In the paper, we design a method for locating character proposals which can make full use of Fully Convolutional Network (FCN). On one hand, FCN is derived from convolutional neural network (CNN) and CNN has shown a superior performance on character and non-character classification. On the other hand, it is observed that FCN  takes an image of arbitrary size as input and outputs a dense response map. The receptive field corresponding to each unit of the response map is a patch in original image, hence the intensity of this unit can be treated as a predicted score of corresponding patch. It approximates a sliding window based method but shares convolutional computation among overlapped image patches, thus it is able to eliminate the redundant computation and make the inference process efficiently. Based on these analysis, we introduce a novel architecture based on FCN to score the image patches and refine the corresponding locations simultaneously, which we call character proposal network (CPN). Specifically, our method can receive a series of input images and output response maps for characterness scores and corresponding locations respectively. Low-confidence proposals will be filtered by characterness scores and the location response map will output more accurate locations.
Moreover, it is found that different characters have different aspect ratios, so to better tackle the diversity problem of aspect ratios, we propose a multi-template strategy, that is designing a refiner for each aspect-ratio template.
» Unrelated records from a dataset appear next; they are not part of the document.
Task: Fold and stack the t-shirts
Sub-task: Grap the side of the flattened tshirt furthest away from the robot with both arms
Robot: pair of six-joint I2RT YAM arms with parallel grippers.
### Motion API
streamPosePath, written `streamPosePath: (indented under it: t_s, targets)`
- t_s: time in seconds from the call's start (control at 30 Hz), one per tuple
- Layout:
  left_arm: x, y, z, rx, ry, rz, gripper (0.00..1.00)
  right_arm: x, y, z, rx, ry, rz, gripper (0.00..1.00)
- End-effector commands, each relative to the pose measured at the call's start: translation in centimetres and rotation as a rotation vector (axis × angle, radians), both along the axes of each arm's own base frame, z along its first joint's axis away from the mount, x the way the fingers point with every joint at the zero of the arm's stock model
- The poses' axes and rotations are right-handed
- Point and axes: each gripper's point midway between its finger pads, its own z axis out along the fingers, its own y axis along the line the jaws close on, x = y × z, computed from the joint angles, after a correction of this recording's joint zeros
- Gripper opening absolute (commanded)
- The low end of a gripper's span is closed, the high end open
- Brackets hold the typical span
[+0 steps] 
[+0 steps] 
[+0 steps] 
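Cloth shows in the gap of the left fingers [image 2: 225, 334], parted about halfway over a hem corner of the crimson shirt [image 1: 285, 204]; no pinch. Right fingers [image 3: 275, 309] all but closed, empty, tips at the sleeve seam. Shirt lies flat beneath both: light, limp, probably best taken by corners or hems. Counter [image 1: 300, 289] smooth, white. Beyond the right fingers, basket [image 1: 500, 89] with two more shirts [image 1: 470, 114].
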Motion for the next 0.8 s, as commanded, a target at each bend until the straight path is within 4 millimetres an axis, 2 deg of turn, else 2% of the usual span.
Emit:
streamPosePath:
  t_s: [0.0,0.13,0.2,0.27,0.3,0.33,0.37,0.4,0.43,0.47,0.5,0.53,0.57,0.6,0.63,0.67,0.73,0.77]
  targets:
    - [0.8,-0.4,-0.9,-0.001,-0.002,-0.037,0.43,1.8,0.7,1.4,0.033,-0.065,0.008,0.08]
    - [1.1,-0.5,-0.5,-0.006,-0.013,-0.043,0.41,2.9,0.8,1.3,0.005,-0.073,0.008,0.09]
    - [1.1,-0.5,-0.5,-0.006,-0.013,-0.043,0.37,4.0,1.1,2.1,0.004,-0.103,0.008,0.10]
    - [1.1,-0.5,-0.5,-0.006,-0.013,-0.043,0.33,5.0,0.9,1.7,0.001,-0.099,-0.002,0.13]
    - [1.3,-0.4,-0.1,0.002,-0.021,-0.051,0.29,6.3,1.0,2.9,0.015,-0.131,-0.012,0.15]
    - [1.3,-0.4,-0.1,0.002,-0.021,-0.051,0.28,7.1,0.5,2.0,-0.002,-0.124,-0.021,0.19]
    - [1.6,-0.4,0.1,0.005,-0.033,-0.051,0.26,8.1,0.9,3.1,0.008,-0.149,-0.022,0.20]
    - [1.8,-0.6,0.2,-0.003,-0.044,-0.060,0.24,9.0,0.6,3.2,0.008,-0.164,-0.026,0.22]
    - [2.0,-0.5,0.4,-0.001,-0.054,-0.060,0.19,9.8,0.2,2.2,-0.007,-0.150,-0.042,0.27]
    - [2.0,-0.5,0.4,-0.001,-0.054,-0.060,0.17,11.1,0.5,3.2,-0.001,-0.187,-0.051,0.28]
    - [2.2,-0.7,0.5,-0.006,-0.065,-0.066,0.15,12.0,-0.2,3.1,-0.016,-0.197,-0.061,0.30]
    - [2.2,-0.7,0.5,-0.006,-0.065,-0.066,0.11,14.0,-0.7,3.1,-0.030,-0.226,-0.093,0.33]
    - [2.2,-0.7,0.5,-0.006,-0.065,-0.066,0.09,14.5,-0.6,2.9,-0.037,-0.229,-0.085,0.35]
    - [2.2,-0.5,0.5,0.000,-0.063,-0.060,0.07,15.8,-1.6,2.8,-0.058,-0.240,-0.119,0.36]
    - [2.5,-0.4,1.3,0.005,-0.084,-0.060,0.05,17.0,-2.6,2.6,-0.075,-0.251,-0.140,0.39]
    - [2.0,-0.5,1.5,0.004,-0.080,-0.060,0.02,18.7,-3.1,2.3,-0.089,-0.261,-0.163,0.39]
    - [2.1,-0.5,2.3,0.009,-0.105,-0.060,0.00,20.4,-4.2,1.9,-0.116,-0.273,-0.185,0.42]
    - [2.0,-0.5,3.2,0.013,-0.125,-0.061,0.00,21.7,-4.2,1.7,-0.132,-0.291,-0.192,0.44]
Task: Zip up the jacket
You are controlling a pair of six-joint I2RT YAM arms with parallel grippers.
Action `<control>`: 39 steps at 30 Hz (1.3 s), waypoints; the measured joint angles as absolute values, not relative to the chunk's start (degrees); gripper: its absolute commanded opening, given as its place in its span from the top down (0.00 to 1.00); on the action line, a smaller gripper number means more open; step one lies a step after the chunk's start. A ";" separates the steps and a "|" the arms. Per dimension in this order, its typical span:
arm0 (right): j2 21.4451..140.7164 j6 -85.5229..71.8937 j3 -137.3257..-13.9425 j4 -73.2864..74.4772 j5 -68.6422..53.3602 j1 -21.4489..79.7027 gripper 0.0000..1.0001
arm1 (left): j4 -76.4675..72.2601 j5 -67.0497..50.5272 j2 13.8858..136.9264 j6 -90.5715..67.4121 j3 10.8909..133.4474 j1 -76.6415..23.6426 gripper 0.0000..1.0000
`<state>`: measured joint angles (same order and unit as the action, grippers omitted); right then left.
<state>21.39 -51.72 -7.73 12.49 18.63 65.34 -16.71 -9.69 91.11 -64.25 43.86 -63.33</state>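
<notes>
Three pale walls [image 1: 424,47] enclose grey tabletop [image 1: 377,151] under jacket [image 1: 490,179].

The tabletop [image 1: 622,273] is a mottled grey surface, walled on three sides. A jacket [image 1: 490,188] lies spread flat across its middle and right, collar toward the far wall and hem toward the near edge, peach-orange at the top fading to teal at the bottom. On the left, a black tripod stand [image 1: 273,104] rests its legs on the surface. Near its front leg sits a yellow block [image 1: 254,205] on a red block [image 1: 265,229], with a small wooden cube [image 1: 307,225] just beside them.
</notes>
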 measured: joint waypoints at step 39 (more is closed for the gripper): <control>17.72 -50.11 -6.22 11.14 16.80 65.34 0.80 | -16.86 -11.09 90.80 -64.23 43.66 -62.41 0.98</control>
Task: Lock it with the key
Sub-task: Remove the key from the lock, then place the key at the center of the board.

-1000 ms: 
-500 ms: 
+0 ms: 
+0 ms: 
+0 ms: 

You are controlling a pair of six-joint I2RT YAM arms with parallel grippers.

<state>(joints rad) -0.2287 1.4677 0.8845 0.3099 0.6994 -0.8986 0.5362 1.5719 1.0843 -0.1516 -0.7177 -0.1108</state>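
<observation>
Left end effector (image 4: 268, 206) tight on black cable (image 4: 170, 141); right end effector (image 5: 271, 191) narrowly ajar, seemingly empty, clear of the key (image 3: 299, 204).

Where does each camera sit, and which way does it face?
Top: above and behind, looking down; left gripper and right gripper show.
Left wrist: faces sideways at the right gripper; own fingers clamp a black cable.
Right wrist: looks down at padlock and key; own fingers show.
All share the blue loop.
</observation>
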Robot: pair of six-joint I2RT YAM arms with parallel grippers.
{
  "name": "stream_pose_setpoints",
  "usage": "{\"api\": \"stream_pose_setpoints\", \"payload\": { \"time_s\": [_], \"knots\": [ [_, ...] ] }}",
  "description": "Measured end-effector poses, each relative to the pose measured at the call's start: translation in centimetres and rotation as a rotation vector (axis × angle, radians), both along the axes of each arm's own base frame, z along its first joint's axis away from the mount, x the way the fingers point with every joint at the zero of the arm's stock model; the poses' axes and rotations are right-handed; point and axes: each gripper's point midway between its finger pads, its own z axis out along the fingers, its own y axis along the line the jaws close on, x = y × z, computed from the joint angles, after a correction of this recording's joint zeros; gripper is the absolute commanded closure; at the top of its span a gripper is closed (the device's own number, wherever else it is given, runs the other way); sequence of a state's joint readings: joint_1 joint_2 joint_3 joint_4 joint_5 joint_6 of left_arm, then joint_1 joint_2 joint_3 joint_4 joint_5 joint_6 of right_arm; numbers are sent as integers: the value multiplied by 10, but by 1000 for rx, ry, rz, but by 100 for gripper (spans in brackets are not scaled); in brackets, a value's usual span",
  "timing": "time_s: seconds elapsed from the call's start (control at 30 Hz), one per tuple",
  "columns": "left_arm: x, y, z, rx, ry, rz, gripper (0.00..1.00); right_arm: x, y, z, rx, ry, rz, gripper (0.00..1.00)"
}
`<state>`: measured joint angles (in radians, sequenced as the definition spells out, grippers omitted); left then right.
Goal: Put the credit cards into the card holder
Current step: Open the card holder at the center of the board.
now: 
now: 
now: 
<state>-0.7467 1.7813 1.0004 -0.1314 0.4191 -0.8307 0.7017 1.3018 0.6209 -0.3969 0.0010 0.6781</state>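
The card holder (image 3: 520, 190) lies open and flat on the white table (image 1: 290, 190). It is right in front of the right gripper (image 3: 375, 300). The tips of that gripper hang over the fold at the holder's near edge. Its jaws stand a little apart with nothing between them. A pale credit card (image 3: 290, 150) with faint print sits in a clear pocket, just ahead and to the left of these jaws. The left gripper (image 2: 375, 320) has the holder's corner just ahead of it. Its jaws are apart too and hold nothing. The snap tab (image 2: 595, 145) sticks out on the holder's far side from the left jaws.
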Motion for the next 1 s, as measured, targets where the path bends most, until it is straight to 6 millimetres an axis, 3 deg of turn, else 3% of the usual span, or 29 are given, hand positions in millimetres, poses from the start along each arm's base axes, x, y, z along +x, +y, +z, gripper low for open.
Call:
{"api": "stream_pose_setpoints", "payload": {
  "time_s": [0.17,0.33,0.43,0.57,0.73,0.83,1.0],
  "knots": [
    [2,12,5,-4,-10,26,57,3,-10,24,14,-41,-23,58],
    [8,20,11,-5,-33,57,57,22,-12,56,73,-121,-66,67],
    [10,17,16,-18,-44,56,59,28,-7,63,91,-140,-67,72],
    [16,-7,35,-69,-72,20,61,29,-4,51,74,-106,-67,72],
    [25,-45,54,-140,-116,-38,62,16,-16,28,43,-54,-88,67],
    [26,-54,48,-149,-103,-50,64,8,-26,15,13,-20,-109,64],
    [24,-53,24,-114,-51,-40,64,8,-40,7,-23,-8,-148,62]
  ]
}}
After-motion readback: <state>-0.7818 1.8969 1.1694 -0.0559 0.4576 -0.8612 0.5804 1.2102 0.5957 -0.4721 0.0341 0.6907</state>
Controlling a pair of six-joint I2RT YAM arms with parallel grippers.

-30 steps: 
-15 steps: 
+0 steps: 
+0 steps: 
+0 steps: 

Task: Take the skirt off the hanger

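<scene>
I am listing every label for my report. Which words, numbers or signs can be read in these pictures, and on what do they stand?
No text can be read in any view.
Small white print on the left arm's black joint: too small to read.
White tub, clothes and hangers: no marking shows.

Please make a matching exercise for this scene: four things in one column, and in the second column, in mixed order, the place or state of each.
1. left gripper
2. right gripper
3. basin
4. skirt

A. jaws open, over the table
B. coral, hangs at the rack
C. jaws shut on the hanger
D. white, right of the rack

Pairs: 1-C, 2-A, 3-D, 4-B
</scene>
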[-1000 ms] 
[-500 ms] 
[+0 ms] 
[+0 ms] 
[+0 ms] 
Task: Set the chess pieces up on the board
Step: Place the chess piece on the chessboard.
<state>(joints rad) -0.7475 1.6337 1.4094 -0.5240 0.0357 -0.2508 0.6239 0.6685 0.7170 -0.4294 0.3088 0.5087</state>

Formally, the characters are first clustered into templates depending on their aspect ratios. Then,
refiners are designed, while each refiner contains a classifier and a regressor. The classifier outputs a score to suggest whether the patch belongs to the corresponding template and the regressor refines the location based on corresponding aspect ratio. We define a multi-task objective function, including cross-entropy loss and mean square error (MSE) for classifiers and regressors respectively, and optimize CPN in an end-to-end manner.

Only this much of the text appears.